Data extracted from a collection:

#####

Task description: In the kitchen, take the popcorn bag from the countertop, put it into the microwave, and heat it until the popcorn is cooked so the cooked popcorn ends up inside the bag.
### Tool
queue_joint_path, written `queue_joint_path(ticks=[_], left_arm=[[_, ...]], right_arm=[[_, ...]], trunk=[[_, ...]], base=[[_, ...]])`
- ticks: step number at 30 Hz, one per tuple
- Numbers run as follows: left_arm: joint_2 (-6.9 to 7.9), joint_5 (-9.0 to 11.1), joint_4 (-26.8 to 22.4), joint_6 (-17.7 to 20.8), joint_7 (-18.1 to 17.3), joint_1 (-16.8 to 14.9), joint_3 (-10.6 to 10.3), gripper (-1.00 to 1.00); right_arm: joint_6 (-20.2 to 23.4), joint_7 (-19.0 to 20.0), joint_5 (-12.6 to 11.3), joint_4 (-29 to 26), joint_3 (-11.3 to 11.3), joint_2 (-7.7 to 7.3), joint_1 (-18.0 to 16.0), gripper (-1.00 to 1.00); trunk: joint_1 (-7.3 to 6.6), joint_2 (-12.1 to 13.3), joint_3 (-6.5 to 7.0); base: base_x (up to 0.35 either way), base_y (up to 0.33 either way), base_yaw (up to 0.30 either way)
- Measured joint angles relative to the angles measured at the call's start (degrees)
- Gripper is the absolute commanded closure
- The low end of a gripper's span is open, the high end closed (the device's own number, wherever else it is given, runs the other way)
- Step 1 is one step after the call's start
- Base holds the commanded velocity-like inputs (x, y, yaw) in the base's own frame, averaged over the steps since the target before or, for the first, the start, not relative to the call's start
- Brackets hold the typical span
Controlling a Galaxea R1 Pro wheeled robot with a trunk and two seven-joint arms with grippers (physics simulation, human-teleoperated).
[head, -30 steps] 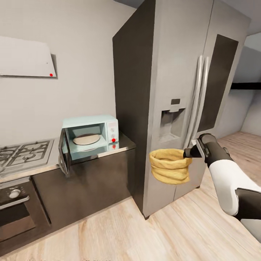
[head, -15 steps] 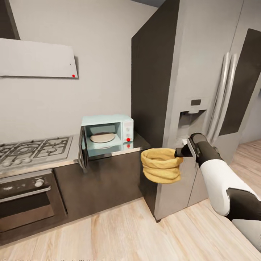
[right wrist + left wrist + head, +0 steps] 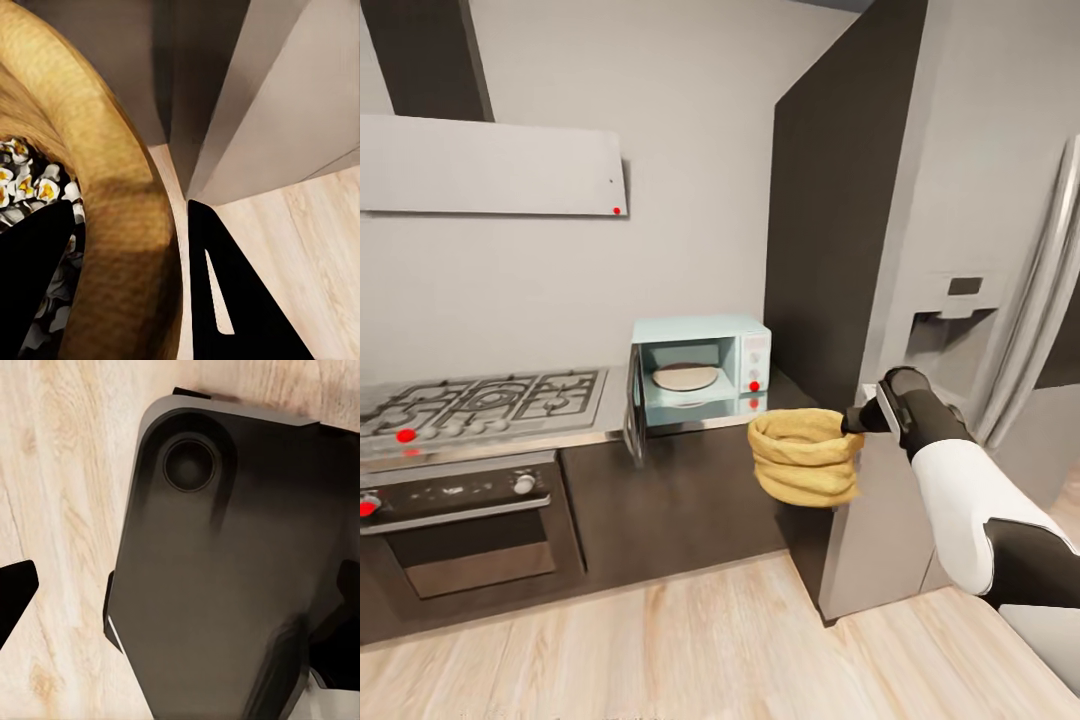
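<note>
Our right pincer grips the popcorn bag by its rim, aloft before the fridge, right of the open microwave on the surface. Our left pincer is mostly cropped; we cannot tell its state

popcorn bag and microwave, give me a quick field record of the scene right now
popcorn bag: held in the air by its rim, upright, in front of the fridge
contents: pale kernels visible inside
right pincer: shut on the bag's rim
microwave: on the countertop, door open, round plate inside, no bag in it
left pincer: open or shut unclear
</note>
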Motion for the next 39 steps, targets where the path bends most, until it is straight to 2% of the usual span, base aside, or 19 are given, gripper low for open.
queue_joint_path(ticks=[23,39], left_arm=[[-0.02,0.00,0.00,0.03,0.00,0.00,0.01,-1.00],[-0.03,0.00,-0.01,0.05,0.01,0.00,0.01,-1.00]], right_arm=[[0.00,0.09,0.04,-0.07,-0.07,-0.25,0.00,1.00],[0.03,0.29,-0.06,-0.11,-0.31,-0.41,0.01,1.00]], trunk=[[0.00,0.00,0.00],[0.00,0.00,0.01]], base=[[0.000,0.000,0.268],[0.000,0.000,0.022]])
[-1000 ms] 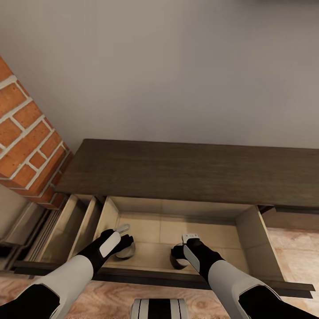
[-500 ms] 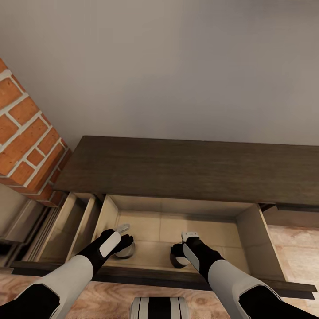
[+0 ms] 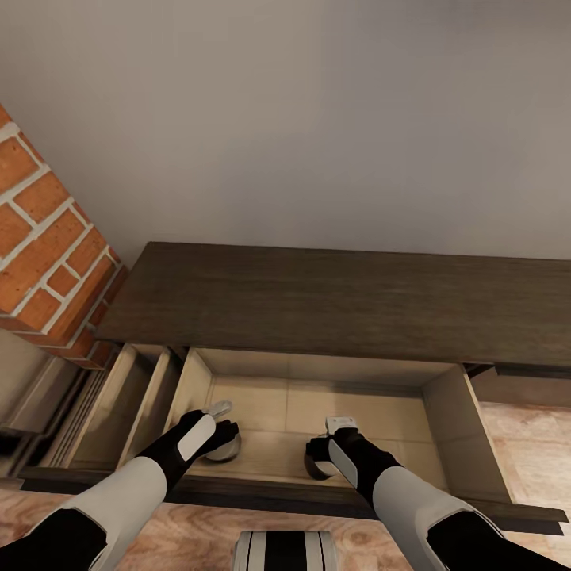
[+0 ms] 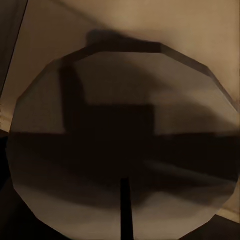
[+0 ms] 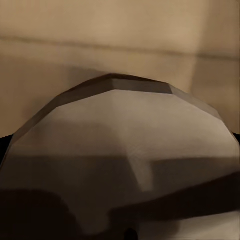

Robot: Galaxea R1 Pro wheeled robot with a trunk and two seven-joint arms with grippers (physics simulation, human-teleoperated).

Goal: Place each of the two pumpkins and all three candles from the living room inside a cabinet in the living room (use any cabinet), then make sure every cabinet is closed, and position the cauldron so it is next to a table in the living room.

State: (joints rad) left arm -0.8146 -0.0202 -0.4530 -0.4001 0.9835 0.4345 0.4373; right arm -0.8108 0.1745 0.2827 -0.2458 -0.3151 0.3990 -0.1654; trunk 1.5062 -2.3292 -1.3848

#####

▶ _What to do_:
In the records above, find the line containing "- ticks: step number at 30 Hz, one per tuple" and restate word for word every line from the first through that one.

▶ _Your solution_:
Task description: In the kitchen, take the popcorn bag from the countertop, put it into the microwave, and heat it until the popcorn is cooked so the cooked popcorn ends up inside the bag.
### Tool
queue_joint_path, written `queue_joint_path(ticks=[_], left_arm=[[_, ...]], right_arm=[[_, ...]], trunk=[[_, ...]], base=[[_, ...]])`
- ticks: step number at 30 Hz, one per tuple

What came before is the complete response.